He woke to stillness.
No rain. No mist.
The sky through the stable's cracked door was utterly blue — unbroken, clean, brutal in its brightness after so long beneath clouds. The light fell at a harsh angle and bit at his newly grown eyes like a reprimand.
The air was warm and damp. The mold smelled thicker without rain to dilute it. Flies hummed lazily around his wounds, their wings a quiet drone in the silence.
He sat up slowly — straw crackling, peeling from the back of his bloodstained robe with small tearing sounds.
The wounds had not fully healed. The thigh wound was crusted over in dark scabs, partially closed but still open — muscle visible through torn skin, pulsing with every heartbeat. The shoulder ached deep into the bone. His arm had grown further — pink tissue covering the exposed bone like a fresh scar — but it was still unresponsive, deadened, fingers tingling with vague electrical static.

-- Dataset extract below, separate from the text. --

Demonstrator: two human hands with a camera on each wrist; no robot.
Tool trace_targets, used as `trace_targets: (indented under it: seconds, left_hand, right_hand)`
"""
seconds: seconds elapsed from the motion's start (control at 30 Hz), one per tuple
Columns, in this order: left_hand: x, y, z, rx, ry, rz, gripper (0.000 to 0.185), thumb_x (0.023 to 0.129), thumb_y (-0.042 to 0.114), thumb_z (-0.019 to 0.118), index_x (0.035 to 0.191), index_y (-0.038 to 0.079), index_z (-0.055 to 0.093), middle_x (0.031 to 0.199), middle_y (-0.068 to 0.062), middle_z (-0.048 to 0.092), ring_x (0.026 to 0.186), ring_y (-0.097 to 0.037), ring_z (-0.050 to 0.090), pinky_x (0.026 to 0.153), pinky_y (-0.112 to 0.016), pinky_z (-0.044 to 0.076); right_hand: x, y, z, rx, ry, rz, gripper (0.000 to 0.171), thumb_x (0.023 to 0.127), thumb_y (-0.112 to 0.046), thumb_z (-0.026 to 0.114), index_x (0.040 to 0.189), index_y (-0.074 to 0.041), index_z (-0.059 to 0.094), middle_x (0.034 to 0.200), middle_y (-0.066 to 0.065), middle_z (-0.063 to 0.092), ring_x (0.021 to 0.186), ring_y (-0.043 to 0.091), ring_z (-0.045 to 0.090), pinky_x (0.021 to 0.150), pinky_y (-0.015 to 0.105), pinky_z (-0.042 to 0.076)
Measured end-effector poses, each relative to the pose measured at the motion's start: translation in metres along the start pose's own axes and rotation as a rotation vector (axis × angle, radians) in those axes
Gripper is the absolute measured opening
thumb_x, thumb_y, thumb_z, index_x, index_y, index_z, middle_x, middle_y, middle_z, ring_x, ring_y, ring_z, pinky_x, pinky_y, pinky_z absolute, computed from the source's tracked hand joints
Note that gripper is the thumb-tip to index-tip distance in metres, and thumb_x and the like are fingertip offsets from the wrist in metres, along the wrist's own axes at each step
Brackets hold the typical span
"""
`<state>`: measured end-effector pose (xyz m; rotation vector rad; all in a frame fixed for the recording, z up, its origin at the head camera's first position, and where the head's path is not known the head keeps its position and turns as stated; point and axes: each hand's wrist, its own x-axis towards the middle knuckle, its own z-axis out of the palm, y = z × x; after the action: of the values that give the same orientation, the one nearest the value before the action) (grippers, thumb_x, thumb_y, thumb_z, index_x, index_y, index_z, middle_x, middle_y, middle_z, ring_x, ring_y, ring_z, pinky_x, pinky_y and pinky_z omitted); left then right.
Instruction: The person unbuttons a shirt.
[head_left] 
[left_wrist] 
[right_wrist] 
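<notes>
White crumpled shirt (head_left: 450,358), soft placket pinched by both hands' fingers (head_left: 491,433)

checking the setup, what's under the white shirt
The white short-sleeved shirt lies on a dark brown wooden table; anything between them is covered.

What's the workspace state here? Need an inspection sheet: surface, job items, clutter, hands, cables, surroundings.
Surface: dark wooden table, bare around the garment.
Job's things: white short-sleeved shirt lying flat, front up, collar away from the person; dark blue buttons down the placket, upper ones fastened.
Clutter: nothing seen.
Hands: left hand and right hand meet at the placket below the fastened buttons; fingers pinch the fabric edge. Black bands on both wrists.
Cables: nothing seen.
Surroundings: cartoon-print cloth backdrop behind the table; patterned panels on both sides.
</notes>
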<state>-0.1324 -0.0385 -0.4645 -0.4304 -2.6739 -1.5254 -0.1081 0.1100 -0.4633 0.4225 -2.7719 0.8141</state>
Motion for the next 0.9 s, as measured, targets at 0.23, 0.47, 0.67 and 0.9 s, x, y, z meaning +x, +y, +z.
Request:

His chest bore a thin, irregular scar. The black veins had spread wider, webbing across his torso like roots digging beneath porcelain, cold and faintly itching.
He touched his face. His fingers moved over uneven patches where skin had reformed too quickly — rougher now, laced with fine black lines that pulsed under the surface.
The Covenant Anchor felt warmer now. As though it had been waiting for him to wake, the horned figure's thorns gleaming faintly in the daylight.
He stood — his leg buckled once, a sharp bite of pain, but it held.
He stepped outside.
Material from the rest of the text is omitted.